# blue gills



## piranhaperson (Aug 29, 2003)

i went and caught some bluegills from a nearby lake a while ago and these things are wickeder than any piranhas ive kept does anybody no any sites with information about blue gills or sunfish


----------



## piranha45 (Apr 8, 2003)

bluegill and many other sunfish in general are indeed quite aggressive as far as fish standards go. Sunfish are pretty much North American versions of Cichlids.

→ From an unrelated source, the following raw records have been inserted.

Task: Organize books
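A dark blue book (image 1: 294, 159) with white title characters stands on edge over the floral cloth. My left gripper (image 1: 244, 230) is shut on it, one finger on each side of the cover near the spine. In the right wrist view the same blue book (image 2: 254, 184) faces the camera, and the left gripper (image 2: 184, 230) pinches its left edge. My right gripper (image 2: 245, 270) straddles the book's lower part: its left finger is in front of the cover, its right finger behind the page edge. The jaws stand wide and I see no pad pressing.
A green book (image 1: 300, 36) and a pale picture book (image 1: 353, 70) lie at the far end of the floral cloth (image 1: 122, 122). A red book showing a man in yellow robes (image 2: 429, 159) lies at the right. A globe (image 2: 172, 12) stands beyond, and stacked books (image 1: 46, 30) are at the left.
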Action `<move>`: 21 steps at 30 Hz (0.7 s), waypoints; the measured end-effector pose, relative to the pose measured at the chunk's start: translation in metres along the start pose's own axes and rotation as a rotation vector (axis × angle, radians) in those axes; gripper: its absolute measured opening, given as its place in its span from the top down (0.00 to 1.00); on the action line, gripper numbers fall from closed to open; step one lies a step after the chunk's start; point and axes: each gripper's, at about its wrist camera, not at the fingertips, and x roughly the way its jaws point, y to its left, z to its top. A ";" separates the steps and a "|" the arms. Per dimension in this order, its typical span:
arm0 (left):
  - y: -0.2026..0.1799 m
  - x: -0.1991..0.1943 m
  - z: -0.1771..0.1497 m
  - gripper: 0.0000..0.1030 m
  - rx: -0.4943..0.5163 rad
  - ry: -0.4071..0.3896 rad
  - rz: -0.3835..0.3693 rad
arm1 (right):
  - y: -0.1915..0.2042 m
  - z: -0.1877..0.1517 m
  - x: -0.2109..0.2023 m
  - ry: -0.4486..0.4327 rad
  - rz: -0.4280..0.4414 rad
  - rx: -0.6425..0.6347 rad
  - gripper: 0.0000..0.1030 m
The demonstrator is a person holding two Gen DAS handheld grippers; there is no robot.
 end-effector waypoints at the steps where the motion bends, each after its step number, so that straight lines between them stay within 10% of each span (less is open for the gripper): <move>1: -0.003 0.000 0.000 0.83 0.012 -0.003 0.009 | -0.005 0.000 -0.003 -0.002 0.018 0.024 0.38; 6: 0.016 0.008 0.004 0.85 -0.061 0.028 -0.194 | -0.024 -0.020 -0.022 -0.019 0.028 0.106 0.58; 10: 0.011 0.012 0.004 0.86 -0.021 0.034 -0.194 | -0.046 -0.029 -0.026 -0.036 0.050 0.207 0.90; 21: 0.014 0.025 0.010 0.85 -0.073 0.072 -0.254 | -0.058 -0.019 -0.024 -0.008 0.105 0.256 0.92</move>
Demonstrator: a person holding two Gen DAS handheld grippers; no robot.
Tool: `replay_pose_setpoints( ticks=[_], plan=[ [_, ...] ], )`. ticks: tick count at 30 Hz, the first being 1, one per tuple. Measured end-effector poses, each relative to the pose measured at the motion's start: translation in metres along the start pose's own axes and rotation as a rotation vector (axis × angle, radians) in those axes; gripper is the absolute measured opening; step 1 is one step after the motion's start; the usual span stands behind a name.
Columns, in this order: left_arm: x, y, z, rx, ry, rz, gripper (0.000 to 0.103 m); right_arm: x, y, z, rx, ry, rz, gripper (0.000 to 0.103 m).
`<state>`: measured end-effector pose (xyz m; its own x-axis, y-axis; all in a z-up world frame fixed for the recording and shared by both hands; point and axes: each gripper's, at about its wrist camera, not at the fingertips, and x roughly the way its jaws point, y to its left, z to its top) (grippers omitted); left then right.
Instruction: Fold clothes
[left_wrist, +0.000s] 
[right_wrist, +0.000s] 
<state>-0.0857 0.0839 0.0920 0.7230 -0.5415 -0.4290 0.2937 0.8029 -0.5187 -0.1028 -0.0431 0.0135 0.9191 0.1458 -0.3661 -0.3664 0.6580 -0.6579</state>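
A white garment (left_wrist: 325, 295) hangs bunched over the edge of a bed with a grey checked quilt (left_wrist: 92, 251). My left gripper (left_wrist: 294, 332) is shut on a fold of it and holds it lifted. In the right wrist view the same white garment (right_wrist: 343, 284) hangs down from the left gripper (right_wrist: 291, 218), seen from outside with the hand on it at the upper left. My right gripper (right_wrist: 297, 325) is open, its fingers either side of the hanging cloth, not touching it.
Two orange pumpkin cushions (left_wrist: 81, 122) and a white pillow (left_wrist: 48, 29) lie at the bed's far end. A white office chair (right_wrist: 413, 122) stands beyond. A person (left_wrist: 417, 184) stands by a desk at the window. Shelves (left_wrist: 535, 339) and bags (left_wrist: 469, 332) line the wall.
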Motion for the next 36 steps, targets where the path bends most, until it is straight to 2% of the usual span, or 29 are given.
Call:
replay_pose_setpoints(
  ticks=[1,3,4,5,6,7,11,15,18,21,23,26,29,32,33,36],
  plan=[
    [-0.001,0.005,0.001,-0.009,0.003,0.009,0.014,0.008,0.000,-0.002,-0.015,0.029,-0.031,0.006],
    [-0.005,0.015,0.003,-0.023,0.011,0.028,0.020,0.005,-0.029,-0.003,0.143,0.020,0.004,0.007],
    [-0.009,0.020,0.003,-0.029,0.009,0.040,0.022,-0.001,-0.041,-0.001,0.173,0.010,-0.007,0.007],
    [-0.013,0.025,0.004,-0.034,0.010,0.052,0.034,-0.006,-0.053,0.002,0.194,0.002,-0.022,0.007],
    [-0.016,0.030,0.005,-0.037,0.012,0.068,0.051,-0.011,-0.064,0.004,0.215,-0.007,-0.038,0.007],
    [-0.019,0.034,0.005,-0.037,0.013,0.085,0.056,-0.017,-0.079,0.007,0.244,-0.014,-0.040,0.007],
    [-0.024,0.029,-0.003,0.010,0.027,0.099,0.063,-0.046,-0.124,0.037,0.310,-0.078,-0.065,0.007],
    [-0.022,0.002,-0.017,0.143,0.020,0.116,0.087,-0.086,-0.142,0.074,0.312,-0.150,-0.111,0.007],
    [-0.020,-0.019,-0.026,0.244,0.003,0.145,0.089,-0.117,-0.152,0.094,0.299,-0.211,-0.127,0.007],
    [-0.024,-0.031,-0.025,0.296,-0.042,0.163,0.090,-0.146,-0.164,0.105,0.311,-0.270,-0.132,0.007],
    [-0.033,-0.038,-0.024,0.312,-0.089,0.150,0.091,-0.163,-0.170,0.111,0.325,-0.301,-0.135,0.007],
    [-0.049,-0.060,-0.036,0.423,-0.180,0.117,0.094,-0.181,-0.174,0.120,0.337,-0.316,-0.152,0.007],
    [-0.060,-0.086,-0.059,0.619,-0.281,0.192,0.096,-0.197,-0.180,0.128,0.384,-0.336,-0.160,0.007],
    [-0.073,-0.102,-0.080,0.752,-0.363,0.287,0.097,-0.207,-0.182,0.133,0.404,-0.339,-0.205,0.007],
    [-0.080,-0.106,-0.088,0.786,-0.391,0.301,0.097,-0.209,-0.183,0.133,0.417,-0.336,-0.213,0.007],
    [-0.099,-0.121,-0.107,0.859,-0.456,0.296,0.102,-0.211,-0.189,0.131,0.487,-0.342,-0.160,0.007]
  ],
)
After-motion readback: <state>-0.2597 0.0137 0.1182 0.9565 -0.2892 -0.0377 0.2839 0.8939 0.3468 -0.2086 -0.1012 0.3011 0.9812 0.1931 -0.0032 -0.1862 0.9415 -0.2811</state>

and yeah compared to your skittish piranha I'm not the least bit surprised your happy with them :laugh:


----------



## Polypterus (May 4, 2003)

I don't think I'd call them aggressive just very oppertunistic,

Look here for articles on Sunfishes
Native fish conservency
North american Native fishes association


----------



## Grosse Gurke (Jan 3, 2003)

I had a bluegill living with my reds....He was a pretty cool fish but aggressive....not really.


----------



## v4p0r (Aug 14, 2003)

the most aggressive acting native fish ive kept has to be a smallmouth bass. Plus they are just plain badass looking with their orange eyes.


----------



## wrathofgeo (Aug 23, 2003)

damn perches bossed my chiclids around all day when i got some


----------



## Guest (Sep 17, 2003)

grosse gurke said:


> I had a bluegill living with my reds....He was a pretty cool fish but aggressive....not really.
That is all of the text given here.